The Humbucking Coil
he Morr Music aesthetic is tired. Over the past few years, Morr Music, almost a genre unto itself, had become as dated as trip-hop, break-beat, down-tempo, and that bastard genre nobody really understood, electroclash. It was aged already, like Portishead, Zero 7, Ladytron, Air, Daft Punk (did I need to throw?), Goldfrapp (I needed to throw), Sia, Audio Bullys, My Computer, Peaches, Fischerspooner, Willie Nelson, The Chemical Brothers (Grammy Winners!), Röyksopp, RJD2 (Aceyalone notwithstanding), even old Munk projects like Leroy Hanghofer, scumglam and proud, and all kinds of unworthy genre cornerstones. Breathless, me.
In many ways, Morr doesn’t seem to fit the mold for passé. The label had distanced itself from a growingly stagnant indie-prone electro scene—and many of those aforementioned Euro standards—to forge an electro-pop label in a crowded pool with recognizable water-marks. You knew it when you heard it—from the iced blue-bells of Lali Puna to the hum-drama robotics of The Go Find and the cankered sugar pop of this year’s Electric President—all too commodified by now to remind you of just how pressing Morr was on inception. Soak in the gas-pull of ketamine—seek out imports on Gomma, Trapez, or certainly Perlon—and it’s easier to see just how Morr was dating itself. With ketamine and micro coming to the forefront with the living-room set, playing on home stereos to soundtrack feasts and slumbers, alternately, there was not much room left over. The chemlab fuels the dance scene for the home listener now, dark and insecure and guided by finger-tracings of light. Surely we didn’t need any more Germanic Nico-isms?
Yet early on this year, I came across two forthcoming releases that didn’t open my ears as much as dim my cynicism. One was the new Ms. John Soda, but the one that brings us here today is B. Fleischmann’s The Humbucking Coil. Certainly, there’s no new ground covered per se, but the two bands—long since staples for the label—have pushed the envelope simply by refining their palettes and thus mainlining their sound. This is classic improvement by quarter-turn, a sharp profile aside where you were used to the face in whole. Now you see how Roman the nose, how plump the chin. Nothing much to be shocked by, but a moment’s realization that you’re not sure you knew this person, from this place.

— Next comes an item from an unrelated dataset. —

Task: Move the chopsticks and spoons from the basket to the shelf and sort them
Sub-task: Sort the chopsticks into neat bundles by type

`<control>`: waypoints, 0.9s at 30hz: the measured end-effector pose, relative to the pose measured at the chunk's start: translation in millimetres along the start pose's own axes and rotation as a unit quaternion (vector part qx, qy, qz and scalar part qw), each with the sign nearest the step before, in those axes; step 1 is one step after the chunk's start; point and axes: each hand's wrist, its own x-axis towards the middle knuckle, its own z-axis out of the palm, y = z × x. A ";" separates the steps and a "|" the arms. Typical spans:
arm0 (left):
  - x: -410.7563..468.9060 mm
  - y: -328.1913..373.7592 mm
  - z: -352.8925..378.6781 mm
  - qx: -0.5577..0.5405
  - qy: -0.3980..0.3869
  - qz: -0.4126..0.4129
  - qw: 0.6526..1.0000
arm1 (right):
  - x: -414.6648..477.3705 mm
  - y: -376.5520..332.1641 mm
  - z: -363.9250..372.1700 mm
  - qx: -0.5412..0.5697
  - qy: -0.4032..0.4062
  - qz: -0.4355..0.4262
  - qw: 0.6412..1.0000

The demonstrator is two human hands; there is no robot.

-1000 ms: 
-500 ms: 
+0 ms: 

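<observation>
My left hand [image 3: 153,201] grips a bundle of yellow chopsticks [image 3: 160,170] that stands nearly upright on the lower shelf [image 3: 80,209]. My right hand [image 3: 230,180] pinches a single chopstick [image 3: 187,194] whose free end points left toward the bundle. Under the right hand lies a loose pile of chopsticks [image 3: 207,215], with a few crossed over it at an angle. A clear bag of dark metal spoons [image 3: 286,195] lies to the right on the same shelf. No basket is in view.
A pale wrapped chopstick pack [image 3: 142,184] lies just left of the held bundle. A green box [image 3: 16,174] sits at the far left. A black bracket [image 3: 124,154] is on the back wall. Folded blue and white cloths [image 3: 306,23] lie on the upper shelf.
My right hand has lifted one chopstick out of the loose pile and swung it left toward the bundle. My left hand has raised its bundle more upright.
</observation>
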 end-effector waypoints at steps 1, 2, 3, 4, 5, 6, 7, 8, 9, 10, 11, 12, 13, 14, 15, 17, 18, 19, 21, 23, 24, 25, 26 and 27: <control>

B. Fleischmann is of course Bernhard Fleischmann, who first came to the attention of Morr after 1999’s Charhizma release, Pop Loops for Breakfast. With the co-Morr/Charizma double-album Welcome, Tourist in 2003, B. Fleischmann staked a claim to Morr’s more ambient domain, littering his pulpy beats with shavings of subtle guitar haze. Crossed somewhere between Fennesz and the instrumentals of label-mates Lali Puna, he stood out not so much for his beats—something almost implausible under the confines of the Morr Music aesthetic at the time—but for his smokestacked billowing, his tendency to cotton punctured skies.
With The Humbucking Coil, Fleischmann retreats into more organic territory, flushing out guitar textures and marrowed synth lines with the natural flesh of human drumming given cosmetic whiskering. Along with the plodding drum machines of past work are robust, a-synthetic drum loops. This increased humanism lends Fleischmann’s compositions an evolutionary sense of dynamism, thawing out his stern soundscapes—something of people but fractured and in need of mend. Of course it’s beautiful—fucking, of course—but it’s the subtle glow you sense only in abandon or loss, vigor via transformation.
After the clopped electronics and wasted-day guitar strums of “Broken Monitors,” Fleischmann reclines into Schneider TM-style vocalisms, augmenting bubble-burst beat lines with straight English lay-aways, a sigh and a drain, a call to Monet’s peasantscapes. “Composure” sustains itself on swirled chimes and a femur-beat before Fleischmann pushes the space with autumnal guitar lines. “Phones and Machines” is the sound of us waking up to nothing, lights fried and radio tried, a slow evolve against the sudden spread of black, null and the course of empty. Much like “Broken Monitors,” “From To” finds Fleischmann frosting his frenetic beatscapes with dead-pan lyricism. His voice is withdrawn and quiet, almost smothering, and it suits the snowed-in music it supports.
In the end, The Humbucking Coil is a novel inclusion on the label’s schedule. It’s Morr Music circa 2006 after all, a modest shift from Morr Music circa 2005 or 2004. Its candelabra muscle is a reason to look again though, to check back to a label you may have forgotten. You can always play Achso when your friends arrive.